▶ Task requirements
Would you retype each record exactly as given?

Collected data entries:
■ ■ ■ ■ ■ ■ ■

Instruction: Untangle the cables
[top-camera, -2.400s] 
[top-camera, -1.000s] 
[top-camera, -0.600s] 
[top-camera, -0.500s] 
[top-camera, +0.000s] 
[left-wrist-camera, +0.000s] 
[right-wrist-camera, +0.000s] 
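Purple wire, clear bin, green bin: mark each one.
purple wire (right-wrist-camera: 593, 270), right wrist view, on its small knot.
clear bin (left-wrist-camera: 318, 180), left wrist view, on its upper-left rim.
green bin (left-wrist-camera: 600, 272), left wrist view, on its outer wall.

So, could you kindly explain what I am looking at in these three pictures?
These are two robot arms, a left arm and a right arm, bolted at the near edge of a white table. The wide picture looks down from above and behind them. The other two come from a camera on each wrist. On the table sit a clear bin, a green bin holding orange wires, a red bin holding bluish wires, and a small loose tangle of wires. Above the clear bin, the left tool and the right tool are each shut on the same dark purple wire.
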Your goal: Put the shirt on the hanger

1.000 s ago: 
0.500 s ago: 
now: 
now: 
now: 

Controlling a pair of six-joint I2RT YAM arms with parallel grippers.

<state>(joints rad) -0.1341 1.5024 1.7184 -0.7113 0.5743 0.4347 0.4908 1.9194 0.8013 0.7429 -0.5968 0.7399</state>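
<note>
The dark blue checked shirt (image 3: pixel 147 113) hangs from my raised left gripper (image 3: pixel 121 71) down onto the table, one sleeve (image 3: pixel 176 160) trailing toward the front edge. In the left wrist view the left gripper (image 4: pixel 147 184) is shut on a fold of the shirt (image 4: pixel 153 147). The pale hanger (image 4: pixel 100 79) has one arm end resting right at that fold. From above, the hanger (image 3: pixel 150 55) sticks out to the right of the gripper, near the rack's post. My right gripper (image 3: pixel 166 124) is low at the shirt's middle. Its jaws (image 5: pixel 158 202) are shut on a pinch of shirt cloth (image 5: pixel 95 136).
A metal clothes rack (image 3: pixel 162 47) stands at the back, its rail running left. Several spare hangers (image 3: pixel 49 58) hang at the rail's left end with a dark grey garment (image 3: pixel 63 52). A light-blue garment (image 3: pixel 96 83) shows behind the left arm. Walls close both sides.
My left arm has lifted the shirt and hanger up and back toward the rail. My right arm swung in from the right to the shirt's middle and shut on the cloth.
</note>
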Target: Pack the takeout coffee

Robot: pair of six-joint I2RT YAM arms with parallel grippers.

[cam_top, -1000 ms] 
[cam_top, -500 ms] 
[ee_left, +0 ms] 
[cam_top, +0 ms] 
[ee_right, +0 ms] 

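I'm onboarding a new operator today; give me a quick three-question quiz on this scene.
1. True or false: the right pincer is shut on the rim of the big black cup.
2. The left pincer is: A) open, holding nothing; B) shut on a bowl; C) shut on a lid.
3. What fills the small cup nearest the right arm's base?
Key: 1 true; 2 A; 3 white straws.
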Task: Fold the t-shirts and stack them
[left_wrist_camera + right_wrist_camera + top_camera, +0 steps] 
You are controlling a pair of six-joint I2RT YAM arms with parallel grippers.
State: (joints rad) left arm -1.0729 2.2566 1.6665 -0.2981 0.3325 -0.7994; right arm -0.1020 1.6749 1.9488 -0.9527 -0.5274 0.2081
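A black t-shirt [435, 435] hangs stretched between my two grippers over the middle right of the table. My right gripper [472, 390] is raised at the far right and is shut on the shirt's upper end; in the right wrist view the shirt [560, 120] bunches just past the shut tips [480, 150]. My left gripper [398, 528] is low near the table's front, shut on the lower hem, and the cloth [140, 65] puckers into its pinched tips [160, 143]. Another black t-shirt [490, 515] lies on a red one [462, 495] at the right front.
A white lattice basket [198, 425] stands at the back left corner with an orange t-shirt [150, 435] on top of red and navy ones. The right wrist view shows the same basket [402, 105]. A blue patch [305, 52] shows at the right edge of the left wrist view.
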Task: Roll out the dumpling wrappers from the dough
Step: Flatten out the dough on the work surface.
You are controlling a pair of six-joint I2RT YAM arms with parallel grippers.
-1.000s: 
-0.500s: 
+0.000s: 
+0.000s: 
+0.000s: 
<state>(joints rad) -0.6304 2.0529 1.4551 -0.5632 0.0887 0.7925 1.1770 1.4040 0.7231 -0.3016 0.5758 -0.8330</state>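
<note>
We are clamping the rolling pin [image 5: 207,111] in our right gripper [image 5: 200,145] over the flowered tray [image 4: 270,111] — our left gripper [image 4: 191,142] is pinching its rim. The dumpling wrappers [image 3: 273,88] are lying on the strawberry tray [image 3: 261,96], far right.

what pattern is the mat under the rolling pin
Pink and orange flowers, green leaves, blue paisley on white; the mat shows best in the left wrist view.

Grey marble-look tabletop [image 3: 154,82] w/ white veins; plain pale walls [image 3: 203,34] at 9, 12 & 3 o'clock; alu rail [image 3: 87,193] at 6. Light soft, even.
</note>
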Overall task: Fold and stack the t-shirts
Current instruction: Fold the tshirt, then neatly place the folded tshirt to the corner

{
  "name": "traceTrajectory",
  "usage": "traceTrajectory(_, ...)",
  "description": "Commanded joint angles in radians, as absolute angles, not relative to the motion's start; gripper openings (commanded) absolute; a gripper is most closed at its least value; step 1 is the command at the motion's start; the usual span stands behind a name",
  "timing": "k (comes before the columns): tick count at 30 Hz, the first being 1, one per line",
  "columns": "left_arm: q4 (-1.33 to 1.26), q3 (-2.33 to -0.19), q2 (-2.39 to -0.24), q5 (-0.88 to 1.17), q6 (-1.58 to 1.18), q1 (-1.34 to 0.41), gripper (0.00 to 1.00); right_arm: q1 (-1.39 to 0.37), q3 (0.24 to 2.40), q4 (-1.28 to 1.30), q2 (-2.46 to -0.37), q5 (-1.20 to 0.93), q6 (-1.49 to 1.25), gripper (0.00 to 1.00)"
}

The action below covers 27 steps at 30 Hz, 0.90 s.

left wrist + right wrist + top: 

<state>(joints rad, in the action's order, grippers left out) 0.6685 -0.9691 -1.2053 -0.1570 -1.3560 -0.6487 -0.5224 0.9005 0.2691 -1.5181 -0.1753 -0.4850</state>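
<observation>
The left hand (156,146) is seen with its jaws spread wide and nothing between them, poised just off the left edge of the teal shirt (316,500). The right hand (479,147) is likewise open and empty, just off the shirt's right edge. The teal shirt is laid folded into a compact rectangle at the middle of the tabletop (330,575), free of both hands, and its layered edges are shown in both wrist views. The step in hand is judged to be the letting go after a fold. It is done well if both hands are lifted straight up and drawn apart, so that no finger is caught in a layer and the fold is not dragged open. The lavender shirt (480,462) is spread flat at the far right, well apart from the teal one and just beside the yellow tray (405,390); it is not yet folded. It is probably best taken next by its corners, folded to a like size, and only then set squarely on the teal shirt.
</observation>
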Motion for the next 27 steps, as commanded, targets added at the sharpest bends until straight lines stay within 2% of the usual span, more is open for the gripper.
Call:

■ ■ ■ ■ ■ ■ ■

▶ Exercise solution
Instruction: Untangle the cables
[top-camera, -2.400s] 
[top-camera, -1.000s] 
[top-camera, -0.600s] 
[top-camera, -0.500s] 
[top-camera, +0.000s] 
[left-wrist-camera, +0.000s] 
[right-wrist-camera, +0.000s] 
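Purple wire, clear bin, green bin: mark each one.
purple wire (right-wrist-camera: 593, 270), right wrist view, on its small knot.
clear bin (left-wrist-camera: 318, 180), left wrist view, on its upper-left rim.
green bin (left-wrist-camera: 600, 272), left wrist view, on its outer wall.

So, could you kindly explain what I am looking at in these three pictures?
These are two robot arms, a left arm and a right arm, bolted at the near edge of a white table. The wide picture looks down from above and behind them. The other two come from a camera on each wrist. On the table sit a clear bin, a green bin holding orange wires, a red bin holding bluish wires, and a small loose tangle of wires. Above the clear bin, the left tool and the right tool are each shut on the same dark purple wire.
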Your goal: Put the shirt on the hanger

1.000 s ago: 
0.500 s ago: 
now: 
now: 
now: 

Controlling a pair of six-joint I2RT YAM arms with parallel grippers.

<state>(joints rad) -0.1341 1.5024 1.7184 -0.7113 0.5743 0.4347 0.4908 1.9194 0.8013 0.7429 -0.5968 0.7399</state>
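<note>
The dark blue checked shirt (image 3: pixel 147 113) hangs from my raised left gripper (image 3: pixel 121 71) down onto the table, one sleeve (image 3: pixel 176 160) trailing toward the front edge. In the left wrist view the left gripper (image 4: pixel 147 184) is shut on a fold of the shirt (image 4: pixel 153 147). The pale hanger (image 4: pixel 100 79) has one arm end resting right at that fold. From above, the hanger (image 3: pixel 150 55) sticks out to the right of the gripper, near the rack's post. My right gripper (image 3: pixel 166 124) is low at the shirt's middle. Its jaws (image 5: pixel 158 202) are shut on a pinch of shirt cloth (image 5: pixel 95 136).
A metal clothes rack (image 3: pixel 162 47) stands at the back, its rail running left. Several spare hangers (image 3: pixel 49 58) hang at the rail's left end with a dark grey garment (image 3: pixel 63 52). A light-blue garment (image 3: pixel 96 83) shows behind the left arm. Walls close both sides.
My left arm has lifted the shirt and hanger up and back toward the rail. My right arm swung in from the right to the shirt's middle and shut on the cloth.
</note>
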Target: Pack the takeout coffee

Robot: pair of six-joint I2RT YAM arms with parallel grippers.

[cam_top, -1000 ms] 
[cam_top, -500 ms] 
[ee_left, +0 ms] 
[cam_top, +0 ms] 
[ee_right, +0 ms] 

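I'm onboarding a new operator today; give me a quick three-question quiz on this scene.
1. True or false: the right pincer is shut on the rim of the big black cup.
2. The left pincer is: A) open, holding nothing; B) shut on a bowl; C) shut on a lid.
3. What fills the small cup nearest the right arm's base?
Key: 1 true; 2 A; 3 white straws.
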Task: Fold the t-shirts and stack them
[left_wrist_camera + right_wrist_camera + top_camera, +0 steps] 
You are controlling a pair of six-joint I2RT YAM arms with parallel grippers.
State: (joints rad) left arm -1.0729 2.2566 1.6665 -0.2981 0.3325 -0.7994; right arm -0.1020 1.6749 1.9488 -0.9527 -0.5274 0.2081
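A black t-shirt [435, 435] hangs stretched between my two grippers over the middle right of the table. My right gripper [472, 390] is raised at the far right and is shut on the shirt's upper end; in the right wrist view the shirt [560, 120] bunches just past the shut tips [480, 150]. My left gripper [398, 528] is low near the table's front, shut on the lower hem, and the cloth [140, 65] puckers into its pinched tips [160, 143]. Another black t-shirt [490, 515] lies on a red one [462, 495] at the right front.
A white lattice basket [198, 425] stands at the back left corner with an orange t-shirt [150, 435] on top of red and navy ones. The right wrist view shows the same basket [402, 105]. A blue patch [305, 52] shows at the right edge of the left wrist view.
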Task: Roll out the dumpling wrappers from the dough
Step: Flatten out the dough on the work surface.
You are controlling a pair of six-joint I2RT YAM arms with parallel grippers.
-1.000s: 
-0.500s: 
+0.000s: 
+0.000s: 
+0.000s: 
<state>(joints rad) -0.6304 2.0529 1.4551 -0.5632 0.0887 0.7925 1.1770 1.4040 0.7231 -0.3016 0.5758 -0.8330</state>
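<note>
We are clamping the rolling pin [image 5: 207,111] in our right gripper [image 5: 200,145] over the flowered tray [image 4: 270,111] — our left gripper [image 4: 191,142] is pinching its rim. The dumpling wrappers [image 3: 273,88] are lying on the strawberry tray [image 3: 261,96], far right.

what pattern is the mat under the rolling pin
Pink and orange flowers, green leaves, blue paisley on white; the mat shows best in the left wrist view.

Grey marble-look tabletop [image 3: 154,82] w/ white veins; plain pale walls [image 3: 203,34] at 9, 12 & 3 o'clock; alu rail [image 3: 87,193] at 6. Light soft, even.
</note>
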Overall task: Fold and stack the t-shirts
Current instruction: Fold the tshirt, then neatly place the folded tshirt to the corner

{
  "name": "traceTrajectory",
  "usage": "traceTrajectory(_, ...)",
  "description": "Commanded joint angles in radians, as absolute angles, not relative to the motion's start; gripper openings (commanded) absolute; a gripper is most closed at its least value; step 1 is the command at the motion's start; the usual span stands behind a name",
  "timing": "k (comes before the columns): tick count at 30 Hz, the first being 1, one per line",
  "columns": "left_arm: q4 (-1.33 to 1.26), q3 (-2.33 to -0.19), q2 (-2.39 to -0.24), q5 (-0.88 to 1.17), q6 (-1.58 to 1.18), q1 (-1.34 to 0.41), gripper (0.00 to 1.00); right_arm: q1 (-1.39 to 0.37), q3 (0.24 to 2.40), q4 (-1.28 to 1.30), q2 (-2.46 to -0.37), q5 (-1.20 to 0.93), q6 (-1.49 to 1.25), gripper (0.00 to 1.00)"
}

The action below covers 27 steps at 30 Hz, 0.90 s.

left wrist + right wrist + top: 

<state>(joints rad, in the action's order, grippers left out) 0.6685 -0.9691 -1.2053 -0.1570 -1.3560 -0.6487 -0.5224 0.9005 0.2691 -1.5181 -0.1753 -0.4850</state>
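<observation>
The left hand (156,146) is seen with its jaws spread wide and nothing between them, poised just off the left edge of the teal shirt (316,500). The right hand (479,147) is likewise open and empty, just off the shirt's right edge. The teal shirt is laid folded into a compact rectangle at the middle of the tabletop (330,575), free of both hands, and its layered edges are shown in both wrist views. The step in hand is judged to be the letting go after a fold. It is done well if both hands are lifted straight up and drawn apart, so that no finger is caught in a layer and the fold is not dragged open. The lavender shirt (480,462) is spread flat at the far right, well apart from the teal one and just beside the yellow tray (405,390); it is not yet folded. It is probably best taken next by its corners, folded to a like size, and only then set squarely on the teal shirt.
</observation>
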Motion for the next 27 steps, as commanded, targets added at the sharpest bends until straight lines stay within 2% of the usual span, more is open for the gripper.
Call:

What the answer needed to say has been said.